Friday, October 5, 2007

Prayer and Meditation

23 Jesus replied, "If anyone loves me, he will obey my teaching. My Father will love him, and we will come to him and make our home with him. 24 He who does not love me will not obey my teaching. These words you hear are not my own; they belong to the Father who sent me.
25 "All this I have spoken while still with you. 26 But the Counsellor, the Holy Spirit, whom the Father will send in my name, will teach you all things and will remind you of everything I have said to you. 27 Peace I leave with you; my peace I give you. I do not give to you as the world gives. Do not let your hearts be troubled and do not be afraid.”
John 14:23-27

Richard Foster in his book, Prayer - Finding The Heart’s True Home, explains the process of meditative prayer:
“In Christian meditation we seek to live the experience of Scripture. As a practical aid in living the experience of scripture, Ignatius of Loyola encourages us to apply all our senses to our task. We smell the sea. We hear the lap of water along the shore. We see the crowd. We feel the sun on our heads and the hunger pangs in our stomachs. We taste the salt in the air. We touch the hem of His garment.
“Suppose you want to meditate on Jesus’ staggering statement ‘my peace I give to you.’ Our task is not so much to study the passage as to be initiated into the reality of which the passage speaks. We brood o the truth that he is now filling us with His peace. The heart, the mind, and the spirit are awakened to His flowing peace. We sense all motions of fear stilled and overcome by ‘a spirit of power and love and of self-discipline’ (2 Tim 1:7). Rather than dissecting peace, we are entering into it. We are enveloped, absorbed, gathered into His peace.”

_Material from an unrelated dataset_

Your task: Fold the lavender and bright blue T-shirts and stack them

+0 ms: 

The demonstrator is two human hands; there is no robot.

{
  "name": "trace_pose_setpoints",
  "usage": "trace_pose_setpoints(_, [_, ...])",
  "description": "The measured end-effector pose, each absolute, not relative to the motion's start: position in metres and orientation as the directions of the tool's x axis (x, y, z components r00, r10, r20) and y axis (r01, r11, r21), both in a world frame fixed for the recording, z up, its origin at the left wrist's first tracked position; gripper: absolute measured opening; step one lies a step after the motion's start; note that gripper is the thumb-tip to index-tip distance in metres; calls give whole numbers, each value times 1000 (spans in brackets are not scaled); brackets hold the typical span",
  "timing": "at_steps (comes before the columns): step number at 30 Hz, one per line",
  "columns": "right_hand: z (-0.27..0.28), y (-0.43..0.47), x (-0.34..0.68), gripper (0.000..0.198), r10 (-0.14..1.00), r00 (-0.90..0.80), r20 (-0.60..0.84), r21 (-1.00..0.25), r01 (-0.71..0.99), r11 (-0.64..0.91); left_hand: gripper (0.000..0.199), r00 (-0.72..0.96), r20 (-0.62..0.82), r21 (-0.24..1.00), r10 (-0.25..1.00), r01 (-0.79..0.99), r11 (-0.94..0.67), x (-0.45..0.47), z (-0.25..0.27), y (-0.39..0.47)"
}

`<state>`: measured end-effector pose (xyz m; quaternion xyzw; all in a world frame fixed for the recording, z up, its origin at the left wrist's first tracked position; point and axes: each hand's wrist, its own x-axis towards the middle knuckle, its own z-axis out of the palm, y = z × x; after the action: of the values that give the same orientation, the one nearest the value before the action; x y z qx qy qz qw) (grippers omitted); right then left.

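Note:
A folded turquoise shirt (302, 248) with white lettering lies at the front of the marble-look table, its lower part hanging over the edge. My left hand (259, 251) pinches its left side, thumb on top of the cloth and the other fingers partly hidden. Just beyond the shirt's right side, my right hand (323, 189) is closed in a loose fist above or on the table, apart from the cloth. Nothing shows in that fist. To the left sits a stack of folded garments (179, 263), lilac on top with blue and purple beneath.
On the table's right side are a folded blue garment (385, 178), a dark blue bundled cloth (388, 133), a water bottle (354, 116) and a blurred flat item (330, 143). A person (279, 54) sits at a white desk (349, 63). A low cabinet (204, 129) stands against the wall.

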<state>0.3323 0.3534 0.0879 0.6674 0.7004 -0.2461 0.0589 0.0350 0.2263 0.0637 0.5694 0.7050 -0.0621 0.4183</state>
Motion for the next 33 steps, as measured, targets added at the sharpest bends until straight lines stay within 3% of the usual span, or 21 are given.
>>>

The point of this “Centering Prayer” is to give over to God our whole beings: our minds, our emotions – our very souls. The use of Scripture as a focal point keeps us in tune with the Father’s will and helps us to hear His words more clearly with every fibre of our being. The goal of this prayer is to join with God in understanding, at the very core of our being, the meaning of His promises and His will for us now. In this we do not empty ourselves of who the God has made us, but rather, we take into ourselves more of Him and therefore we become more like Him. Joyce Hugget, in Listening To God, suggests using a seven-step process of Reading, Receiving, Reciting, Regurgitating, Responding, Resting and Realigning.

We can do this with the words of Jesus as noted above. We can do this with narrative scenes from all parts of the Bible and through a Spirit-inspired imagination see ourselves in different roles from observer to participant. We can do this with the many prayers themselves recorded in the Bible and thereby make them our own. This form of prayer is true dialogue; interaction with God and His Word directed by the indwelling Spirit. It requires giving and receiving, speaking and listening, asking and obeying.

Why not try this today. Perhaps with the promise of Jesus made to His disciples in the Upper Room before the most difficult few days of their lives: “Peace I leave with you; my peace I give you”.